**WHAT IS EXPECTED:** Pictures are to be left out. Return exactly the lines below from the one with "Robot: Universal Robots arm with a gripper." up to and including the one with "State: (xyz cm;".
***** SOURCE DATA *****
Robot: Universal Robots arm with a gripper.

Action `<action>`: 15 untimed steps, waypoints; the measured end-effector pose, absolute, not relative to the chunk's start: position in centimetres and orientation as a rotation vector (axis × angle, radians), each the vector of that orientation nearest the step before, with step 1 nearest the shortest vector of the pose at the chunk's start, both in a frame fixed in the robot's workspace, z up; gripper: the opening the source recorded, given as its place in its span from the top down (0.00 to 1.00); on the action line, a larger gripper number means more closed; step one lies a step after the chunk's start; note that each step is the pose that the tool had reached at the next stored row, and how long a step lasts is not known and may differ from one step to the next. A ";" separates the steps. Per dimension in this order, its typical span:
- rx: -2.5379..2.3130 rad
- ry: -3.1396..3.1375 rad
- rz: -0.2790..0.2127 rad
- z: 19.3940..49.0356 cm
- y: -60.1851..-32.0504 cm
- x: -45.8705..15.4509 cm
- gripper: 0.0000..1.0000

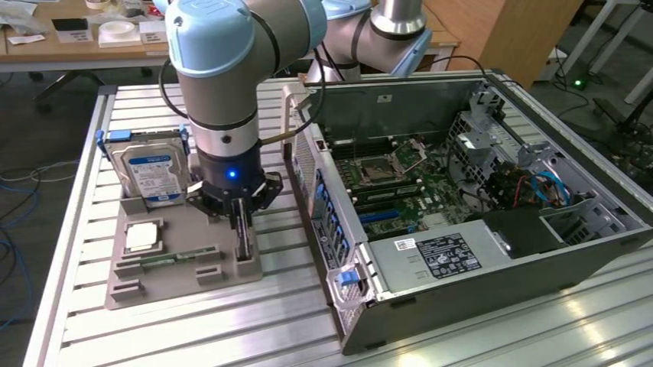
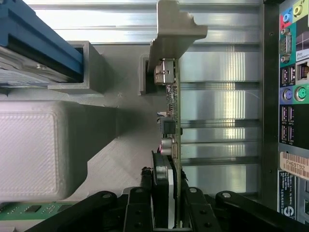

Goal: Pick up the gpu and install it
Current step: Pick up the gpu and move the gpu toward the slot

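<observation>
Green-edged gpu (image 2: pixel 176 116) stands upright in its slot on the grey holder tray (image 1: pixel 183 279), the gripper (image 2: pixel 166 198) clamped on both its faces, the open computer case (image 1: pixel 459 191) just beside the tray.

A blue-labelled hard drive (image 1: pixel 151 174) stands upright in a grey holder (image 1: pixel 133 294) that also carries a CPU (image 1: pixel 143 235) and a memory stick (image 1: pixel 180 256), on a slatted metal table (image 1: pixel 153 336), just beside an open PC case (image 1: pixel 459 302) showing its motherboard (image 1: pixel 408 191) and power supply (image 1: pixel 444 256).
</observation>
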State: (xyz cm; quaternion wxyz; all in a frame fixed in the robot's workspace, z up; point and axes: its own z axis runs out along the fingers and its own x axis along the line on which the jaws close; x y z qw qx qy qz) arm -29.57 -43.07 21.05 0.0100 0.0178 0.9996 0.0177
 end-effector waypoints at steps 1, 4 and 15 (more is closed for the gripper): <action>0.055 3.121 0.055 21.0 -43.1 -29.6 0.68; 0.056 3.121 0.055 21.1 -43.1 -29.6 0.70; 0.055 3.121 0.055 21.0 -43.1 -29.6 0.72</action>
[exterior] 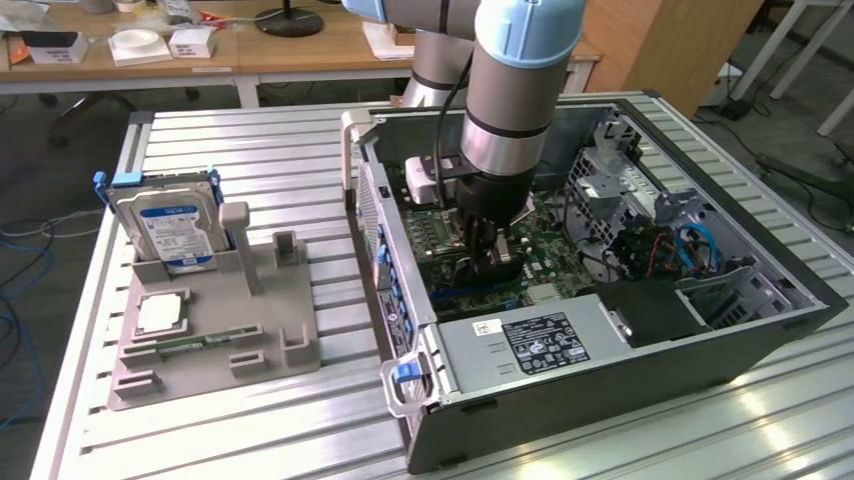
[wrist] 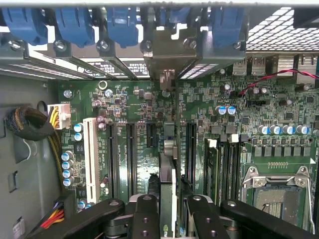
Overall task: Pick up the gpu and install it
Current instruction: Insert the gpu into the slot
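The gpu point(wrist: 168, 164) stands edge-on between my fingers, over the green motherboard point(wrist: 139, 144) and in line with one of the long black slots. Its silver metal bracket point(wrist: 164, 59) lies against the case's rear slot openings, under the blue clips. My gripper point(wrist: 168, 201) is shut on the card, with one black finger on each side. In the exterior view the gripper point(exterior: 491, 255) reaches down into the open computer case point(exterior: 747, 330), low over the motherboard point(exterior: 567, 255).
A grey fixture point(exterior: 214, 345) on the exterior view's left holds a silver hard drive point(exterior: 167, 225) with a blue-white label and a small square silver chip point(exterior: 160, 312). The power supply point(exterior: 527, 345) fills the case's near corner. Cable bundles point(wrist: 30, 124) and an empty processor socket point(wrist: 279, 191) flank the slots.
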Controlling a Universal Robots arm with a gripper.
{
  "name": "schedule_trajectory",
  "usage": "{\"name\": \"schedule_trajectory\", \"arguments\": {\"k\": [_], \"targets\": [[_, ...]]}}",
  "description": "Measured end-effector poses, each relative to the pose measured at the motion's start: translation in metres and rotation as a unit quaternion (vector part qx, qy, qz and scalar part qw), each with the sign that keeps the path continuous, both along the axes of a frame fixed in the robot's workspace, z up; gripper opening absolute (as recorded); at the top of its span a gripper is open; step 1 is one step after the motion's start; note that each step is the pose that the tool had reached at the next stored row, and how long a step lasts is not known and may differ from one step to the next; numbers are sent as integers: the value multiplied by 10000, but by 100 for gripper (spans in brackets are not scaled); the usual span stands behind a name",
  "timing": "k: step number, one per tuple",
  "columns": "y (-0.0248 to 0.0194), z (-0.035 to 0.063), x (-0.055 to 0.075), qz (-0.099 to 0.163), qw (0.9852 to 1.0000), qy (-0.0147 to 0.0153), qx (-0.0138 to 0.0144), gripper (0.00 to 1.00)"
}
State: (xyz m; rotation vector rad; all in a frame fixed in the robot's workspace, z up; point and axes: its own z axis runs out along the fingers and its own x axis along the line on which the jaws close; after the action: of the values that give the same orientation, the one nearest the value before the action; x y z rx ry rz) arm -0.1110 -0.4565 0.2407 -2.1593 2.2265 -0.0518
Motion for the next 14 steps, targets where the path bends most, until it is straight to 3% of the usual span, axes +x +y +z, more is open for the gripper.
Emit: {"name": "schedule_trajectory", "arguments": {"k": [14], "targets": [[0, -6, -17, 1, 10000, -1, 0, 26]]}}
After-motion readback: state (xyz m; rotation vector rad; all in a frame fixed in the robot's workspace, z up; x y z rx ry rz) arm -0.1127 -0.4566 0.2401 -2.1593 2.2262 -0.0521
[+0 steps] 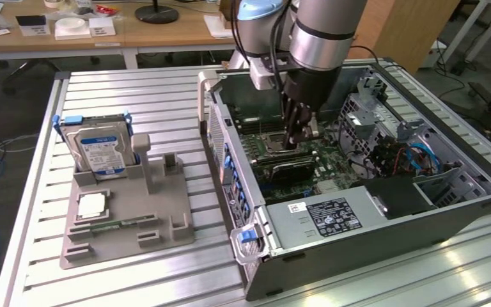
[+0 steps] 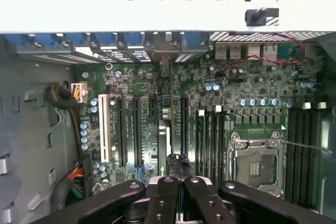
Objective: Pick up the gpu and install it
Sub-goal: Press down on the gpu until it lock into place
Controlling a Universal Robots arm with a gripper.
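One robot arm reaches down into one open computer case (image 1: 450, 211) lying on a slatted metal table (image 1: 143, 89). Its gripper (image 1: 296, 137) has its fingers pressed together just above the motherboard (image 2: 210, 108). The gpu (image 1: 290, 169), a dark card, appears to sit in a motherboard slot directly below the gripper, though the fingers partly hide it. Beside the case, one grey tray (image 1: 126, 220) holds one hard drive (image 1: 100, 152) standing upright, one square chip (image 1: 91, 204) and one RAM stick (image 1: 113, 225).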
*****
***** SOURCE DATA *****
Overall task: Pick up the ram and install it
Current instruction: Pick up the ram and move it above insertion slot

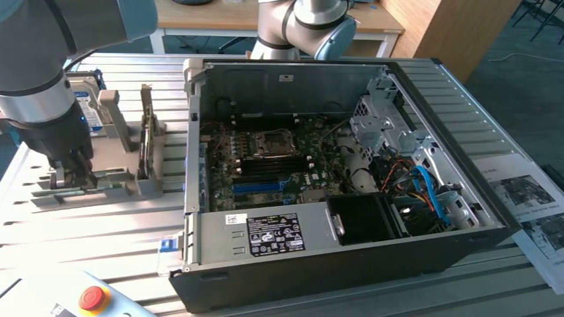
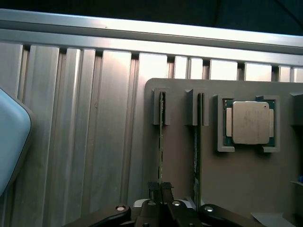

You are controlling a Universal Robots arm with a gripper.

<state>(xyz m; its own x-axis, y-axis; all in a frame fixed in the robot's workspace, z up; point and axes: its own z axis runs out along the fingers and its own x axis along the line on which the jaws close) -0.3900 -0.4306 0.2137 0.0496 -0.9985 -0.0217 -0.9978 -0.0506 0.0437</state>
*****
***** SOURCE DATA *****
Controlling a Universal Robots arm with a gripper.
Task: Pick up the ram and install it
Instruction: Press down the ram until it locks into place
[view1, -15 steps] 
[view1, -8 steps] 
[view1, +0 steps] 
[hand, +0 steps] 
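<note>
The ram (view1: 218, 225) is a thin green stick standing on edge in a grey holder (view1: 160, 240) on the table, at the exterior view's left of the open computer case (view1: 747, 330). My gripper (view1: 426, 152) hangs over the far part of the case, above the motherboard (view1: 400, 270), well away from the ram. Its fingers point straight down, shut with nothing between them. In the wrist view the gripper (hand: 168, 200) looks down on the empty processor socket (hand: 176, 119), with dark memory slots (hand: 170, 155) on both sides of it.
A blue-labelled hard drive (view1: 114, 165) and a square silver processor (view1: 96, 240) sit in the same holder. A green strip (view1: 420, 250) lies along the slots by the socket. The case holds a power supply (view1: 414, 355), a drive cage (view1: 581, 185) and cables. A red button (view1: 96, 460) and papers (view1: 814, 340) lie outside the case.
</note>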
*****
**TASK SOLUTION:**
Robot: Universal Robots arm with a gripper.

Action `<action>`: 15 untimed steps, waypoints; the measured end-effector pose, absolute, not relative to the chunk's start: position in centimetres and orientation as a rotation vector (axis × angle, radians), each the vector of that orientation nearest the step before, with step 1 nearest the shortest vector of the pose at the chunk's start, both in a frame fixed in the robot's workspace, z up; gripper: the opening the source recorded, given as its place in its span from the top down (0.00 to 1.00); on the action line, a larger gripper number means more closed; step one lies a step after the chunk's start; note that each step is the pose that the tool had reached at the next stored row, and how long a step lasts is not known and may differ from one step to the next. A ";" separates the steps. Per dimension in this order, its typical span:
- rx: -2.5379..2.3130 rad
- ry: -3.1396..3.1375 rad
- rz: -0.2790..0.2127 rad
- z: 19.3940..49.0356 cm
- y: -60.1851..-32.0504 cm
- x: -45.8705..15.4509 cm
- gripper: 0.0000..1.0000


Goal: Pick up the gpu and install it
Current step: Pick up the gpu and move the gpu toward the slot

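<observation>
Green-edged gpu (image 2: pixel 176 116) stands upright in its slot on the grey holder tray (image 1: pixel 183 279), the gripper (image 2: pixel 166 198) clamped on both its faces, the open computer case (image 1: pixel 459 191) just beside the tray.

A blue-labelled hard drive (image 1: pixel 151 174) stands upright in a grey holder (image 1: pixel 133 294) that also carries a CPU (image 1: pixel 143 235) and a memory stick (image 1: pixel 180 256), on a slatted metal table (image 1: pixel 153 336), just beside an open PC case (image 1: pixel 459 302) showing its motherboard (image 1: pixel 408 191) and power supply (image 1: pixel 444 256).
</observation>
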State: (xyz cm; quaternion wxyz; all in a frame fixed in the robot's workspace, z up; point and axes: its own z axis runs out along the fingers and its own x axis along the line on which the jaws close; x y z qw qx qy qz) arm -29.57 -43.07 21.05 0.0100 0.0178 0.9996 0.0177

No further output is needed for this exercise.